One of the best and most reliable ways to get good, productive, useful criticism on your work is to join a critique group.

Be careful when setting up or joining a critique group. You don't want anyone who's nasty or mean or jealous of better writers. All criticism should be offered with the intent of making the work BETTER not running it and the author down.

I'd advise against joining an online critique group. If you don't know them personally, how can you trust their advice? Bad critiquing is potentially very dangerous.

Here are some general guidelines for what works as I see it:

The group members should be on the same level more or less. If you're a serious writer with the intent of seriously producing a book (or short stories) and sending it out for publication, then you want to be joined with others of like mind.

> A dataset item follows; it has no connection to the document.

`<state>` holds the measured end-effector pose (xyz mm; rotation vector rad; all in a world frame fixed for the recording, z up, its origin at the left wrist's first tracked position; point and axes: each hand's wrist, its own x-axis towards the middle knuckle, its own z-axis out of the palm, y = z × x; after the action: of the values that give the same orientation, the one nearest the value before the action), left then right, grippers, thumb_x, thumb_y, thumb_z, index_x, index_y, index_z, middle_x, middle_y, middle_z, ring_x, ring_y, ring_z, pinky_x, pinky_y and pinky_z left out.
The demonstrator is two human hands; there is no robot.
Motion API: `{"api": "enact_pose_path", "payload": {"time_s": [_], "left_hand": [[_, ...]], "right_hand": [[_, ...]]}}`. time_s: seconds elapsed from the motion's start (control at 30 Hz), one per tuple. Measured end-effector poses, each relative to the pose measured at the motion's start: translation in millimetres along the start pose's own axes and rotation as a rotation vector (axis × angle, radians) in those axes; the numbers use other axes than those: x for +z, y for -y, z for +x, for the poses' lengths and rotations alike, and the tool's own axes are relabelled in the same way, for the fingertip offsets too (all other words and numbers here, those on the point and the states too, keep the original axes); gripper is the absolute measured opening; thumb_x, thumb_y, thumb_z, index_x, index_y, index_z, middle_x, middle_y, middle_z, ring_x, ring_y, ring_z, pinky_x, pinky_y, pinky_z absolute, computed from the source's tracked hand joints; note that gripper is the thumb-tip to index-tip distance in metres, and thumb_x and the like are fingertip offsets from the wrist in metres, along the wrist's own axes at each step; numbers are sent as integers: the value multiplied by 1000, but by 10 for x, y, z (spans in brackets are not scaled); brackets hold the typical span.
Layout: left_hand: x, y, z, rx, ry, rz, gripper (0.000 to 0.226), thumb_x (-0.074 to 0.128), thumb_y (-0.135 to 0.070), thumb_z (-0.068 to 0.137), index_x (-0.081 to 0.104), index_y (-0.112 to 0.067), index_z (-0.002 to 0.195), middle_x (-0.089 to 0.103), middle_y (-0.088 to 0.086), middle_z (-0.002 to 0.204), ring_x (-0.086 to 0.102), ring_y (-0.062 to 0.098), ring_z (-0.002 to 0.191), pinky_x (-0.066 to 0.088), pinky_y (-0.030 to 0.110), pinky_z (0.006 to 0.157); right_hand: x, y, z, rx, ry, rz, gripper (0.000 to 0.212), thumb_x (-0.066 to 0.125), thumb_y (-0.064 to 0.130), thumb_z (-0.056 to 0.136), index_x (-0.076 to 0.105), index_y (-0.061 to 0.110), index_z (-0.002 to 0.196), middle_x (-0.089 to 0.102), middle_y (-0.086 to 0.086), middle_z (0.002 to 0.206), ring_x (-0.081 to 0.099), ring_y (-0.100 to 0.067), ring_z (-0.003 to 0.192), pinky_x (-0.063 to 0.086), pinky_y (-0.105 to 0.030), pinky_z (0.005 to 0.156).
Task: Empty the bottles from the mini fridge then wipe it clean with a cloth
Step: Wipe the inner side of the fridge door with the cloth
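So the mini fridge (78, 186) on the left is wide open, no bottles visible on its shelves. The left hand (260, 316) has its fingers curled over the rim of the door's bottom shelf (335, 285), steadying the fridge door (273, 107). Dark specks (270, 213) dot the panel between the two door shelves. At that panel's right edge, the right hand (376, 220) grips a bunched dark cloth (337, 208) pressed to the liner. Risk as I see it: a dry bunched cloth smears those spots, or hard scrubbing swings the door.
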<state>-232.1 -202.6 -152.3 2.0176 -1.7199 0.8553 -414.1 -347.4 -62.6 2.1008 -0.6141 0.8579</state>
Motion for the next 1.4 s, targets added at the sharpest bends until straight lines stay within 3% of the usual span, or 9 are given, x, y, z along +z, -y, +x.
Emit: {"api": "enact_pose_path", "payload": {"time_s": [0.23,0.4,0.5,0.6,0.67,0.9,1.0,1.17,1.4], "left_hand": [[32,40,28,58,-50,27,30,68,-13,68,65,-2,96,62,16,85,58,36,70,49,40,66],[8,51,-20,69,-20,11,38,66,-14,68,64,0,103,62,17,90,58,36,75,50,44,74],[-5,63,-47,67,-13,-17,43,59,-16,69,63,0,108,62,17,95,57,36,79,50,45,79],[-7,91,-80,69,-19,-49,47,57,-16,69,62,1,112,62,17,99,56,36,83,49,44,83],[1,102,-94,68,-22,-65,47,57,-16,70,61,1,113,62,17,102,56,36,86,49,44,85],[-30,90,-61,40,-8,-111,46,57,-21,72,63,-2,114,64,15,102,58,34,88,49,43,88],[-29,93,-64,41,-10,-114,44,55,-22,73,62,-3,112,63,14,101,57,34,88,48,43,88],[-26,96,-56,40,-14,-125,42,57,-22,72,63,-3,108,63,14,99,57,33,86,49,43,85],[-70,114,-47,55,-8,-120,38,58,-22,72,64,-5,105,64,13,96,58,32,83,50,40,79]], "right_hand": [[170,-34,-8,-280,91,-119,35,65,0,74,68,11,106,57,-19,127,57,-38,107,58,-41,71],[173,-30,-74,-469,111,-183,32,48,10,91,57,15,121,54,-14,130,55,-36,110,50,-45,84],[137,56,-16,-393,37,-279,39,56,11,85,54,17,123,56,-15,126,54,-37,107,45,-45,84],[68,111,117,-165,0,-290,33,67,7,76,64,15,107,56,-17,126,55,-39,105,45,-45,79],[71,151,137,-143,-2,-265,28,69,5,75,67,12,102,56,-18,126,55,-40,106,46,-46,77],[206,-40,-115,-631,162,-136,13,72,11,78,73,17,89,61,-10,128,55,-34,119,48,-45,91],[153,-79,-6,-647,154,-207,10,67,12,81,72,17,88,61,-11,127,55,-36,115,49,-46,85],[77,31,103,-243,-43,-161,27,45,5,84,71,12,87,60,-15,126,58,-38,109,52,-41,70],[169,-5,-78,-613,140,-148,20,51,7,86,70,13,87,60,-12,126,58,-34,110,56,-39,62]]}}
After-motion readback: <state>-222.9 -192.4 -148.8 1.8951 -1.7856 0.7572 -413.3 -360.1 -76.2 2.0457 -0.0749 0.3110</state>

Each member of your group should have some understanding of the basic concepts of creative writing (unless you are all rank amateurs starting out together, and then you might need an instructor). Your time's important: you don't want to have to explain how to use tense properly or what it means to show not tell.

Do not join a group with writers whose work you don't respect. If you think that so-and-so can't write a word worth a darn do you want her giving you advice on your writing?

Don't defend your work to the group. It's all right to explain "that will come later", but if you have to defend the story, it isn't standing up on its own. You won't be able to discuss what you really meant with your readers. I know of groups in which it's a rule that the person being critiqued isn't allowed to speak.

Don't waste everyone's time on work that you haven't done to the best of your ability. If you're experimenting, trying to find out if something works, that's fine. Perhaps explain right up that you're not sure about this and looking for input.

Your job is not to rewrite anyone else's work. First of all it's patronizing, but do you really want parts of your book to have been written by someone else? Make suggestions, yes. Suggest a change of words, or rephrasing. But rewriting? No.

A critique group is about give and take. You need to be committed to your group to the best of your time and ability. Are you yourself able to give constructive criticism? Do you know why something works in a book or doesn't? Can you explain your thoughts?

Every member of your group must be prepared to critique every other member's work. If you end up with someone who sends chapters to every meeting, but doesn't seem to have the time to read anyone else's, ask her or him to leave. (Having said that, of course, cut them a bit of slack once in a while.)

If you write faster than your group can read, select what you think needs work. Don't let your ego take over and find yourself giving what you think is the best of your work to your group. They are there to criticise, not to praise.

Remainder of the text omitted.